EXHIBIT 10.13
EMPLOYEE INVENTIONS, CONFIDENTIALITY AND
NONCOMPETE AGREEMENT
This Agreement ("Agreement") is entered into effective as of the 14th day
of April, 1997, between RSI Systems, Inc., a Minnesota corporation (the
"Company") and ___________ ("Employee").
WHEREAS, the Company desires to obtain reasonable protection against
unfair competition and reasonable protection of it's proprietary and
confidential trade secrets, inventions and other business information that have
been or will be developed and acquired at substantial expense; and
WHEREAS, as a condition to the employment of the Employee by the Company,
and for other good and valuable consideration, including the grant of options to
purchase shares of capital stock of the Company, the Employee has agreed to be
bound by the terms and conditions of this Agreement in connection with the
Employee's employment relationship with the Company;
NOW, THEREFORE, for good and valuable consideration, the receipt and
sufficiency of which are hereby acknowledged, the parties hereto do hereby agree
as follows:
1. Inventions.
(a) "Inventions," as used in this Section 1, means any discoveries,
improvements and ideas (whether or not they are in writing or reduced to
practice) or works of authorship (whether or not they can be patented or
copyrighted) that the Employee makes, authors, or conceives (either alone
or with others) and that:
(i) concern directly the Company's business or the Company's
present or demonstrably anticipated future research or development;
(ii) result from any work the Employee performs for the
Company;
(iii) use the Company's equipment, supplies, facilities or
trade secret information; or
(iv) the Employee develops during the time the Employee is
performing employment duties for the Company.
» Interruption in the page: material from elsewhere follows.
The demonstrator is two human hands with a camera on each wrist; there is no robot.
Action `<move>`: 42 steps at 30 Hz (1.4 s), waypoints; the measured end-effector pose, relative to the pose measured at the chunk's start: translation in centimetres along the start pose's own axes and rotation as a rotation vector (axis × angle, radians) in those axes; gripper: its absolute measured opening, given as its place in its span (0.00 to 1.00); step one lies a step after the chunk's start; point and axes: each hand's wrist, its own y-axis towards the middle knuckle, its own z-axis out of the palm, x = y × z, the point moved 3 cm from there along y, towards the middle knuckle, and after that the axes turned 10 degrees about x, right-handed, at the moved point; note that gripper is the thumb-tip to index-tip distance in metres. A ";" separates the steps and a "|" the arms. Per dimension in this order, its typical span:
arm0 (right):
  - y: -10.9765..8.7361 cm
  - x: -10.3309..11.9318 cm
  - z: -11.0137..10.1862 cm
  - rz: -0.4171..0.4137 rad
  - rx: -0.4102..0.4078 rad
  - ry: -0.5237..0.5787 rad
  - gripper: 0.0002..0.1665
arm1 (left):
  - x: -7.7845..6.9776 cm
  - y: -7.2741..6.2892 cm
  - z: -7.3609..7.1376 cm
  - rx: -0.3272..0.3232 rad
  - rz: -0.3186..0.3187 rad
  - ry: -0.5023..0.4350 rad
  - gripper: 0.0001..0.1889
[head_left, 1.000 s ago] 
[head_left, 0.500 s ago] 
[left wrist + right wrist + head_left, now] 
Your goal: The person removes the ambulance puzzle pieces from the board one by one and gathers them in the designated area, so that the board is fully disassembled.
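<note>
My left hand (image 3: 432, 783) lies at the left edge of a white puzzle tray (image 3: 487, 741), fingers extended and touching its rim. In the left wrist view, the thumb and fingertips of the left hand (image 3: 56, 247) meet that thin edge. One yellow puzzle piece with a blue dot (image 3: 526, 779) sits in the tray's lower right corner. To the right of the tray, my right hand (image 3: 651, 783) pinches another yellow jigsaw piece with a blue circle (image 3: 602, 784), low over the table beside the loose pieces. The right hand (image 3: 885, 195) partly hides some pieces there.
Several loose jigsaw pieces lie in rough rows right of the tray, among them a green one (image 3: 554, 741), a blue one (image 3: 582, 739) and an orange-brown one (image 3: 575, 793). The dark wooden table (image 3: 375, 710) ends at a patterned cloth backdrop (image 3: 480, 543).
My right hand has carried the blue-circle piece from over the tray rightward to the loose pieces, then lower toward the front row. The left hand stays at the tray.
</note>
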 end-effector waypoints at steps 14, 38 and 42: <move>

(b) The Employee agrees that all Inventions made, authored or
conceived by the Employee during the term of the Employee's employment
with the Company will be the Company's sole and exclusive property. The
Employee will, with respect to any Invention:
(i) keep current, accurate, and complete records, which will
belong to the Company and will be kept and stored on the Company's
premises while the Employee is employed by the Company;
(ii) promptly and fully disclose the existence and describe
the nature of the Invention to the Company in writing (and without
request);
(iii) assign (and the Employee does hereby assign) to the
Company all of the Employee's rights to the Invention, any
applications the Employee makes for patents or copyrights in any
country, and any patents or copyrights granted to the Employee in
any country; and
(iv) acknowledge and deliver promptly to the Company any
written instruments, and perform any other acts necessary in the
Company's opinion to preserve property rights in the Invention
against forfeiture, abandonment or loss and to obtain and maintain
letters patent and/or copyrights on the Invention and to vest the
entire right and title to the Invention in the Company.
The requirements of this subsection 1(b) do not apply to an Invention for
which no equipment, supplies, facility or trade secret information of the
Company was used and which was developed entirely on the Employee's own
time, and (1) which does not relate directly to the Company's business or
to the Company's actual or demonstrably anticipated research or
development, or (2) which does not result from any work the Employee
performed for the Company. With respect to any obligations performed by
the Employee under this subsection 1(b) following termination of
employment, the Company will pay the Employee reasonable hourly
compensation (consistent with the last base salary) and will pay or
reimburse all reasonable out-of-pocket expenses.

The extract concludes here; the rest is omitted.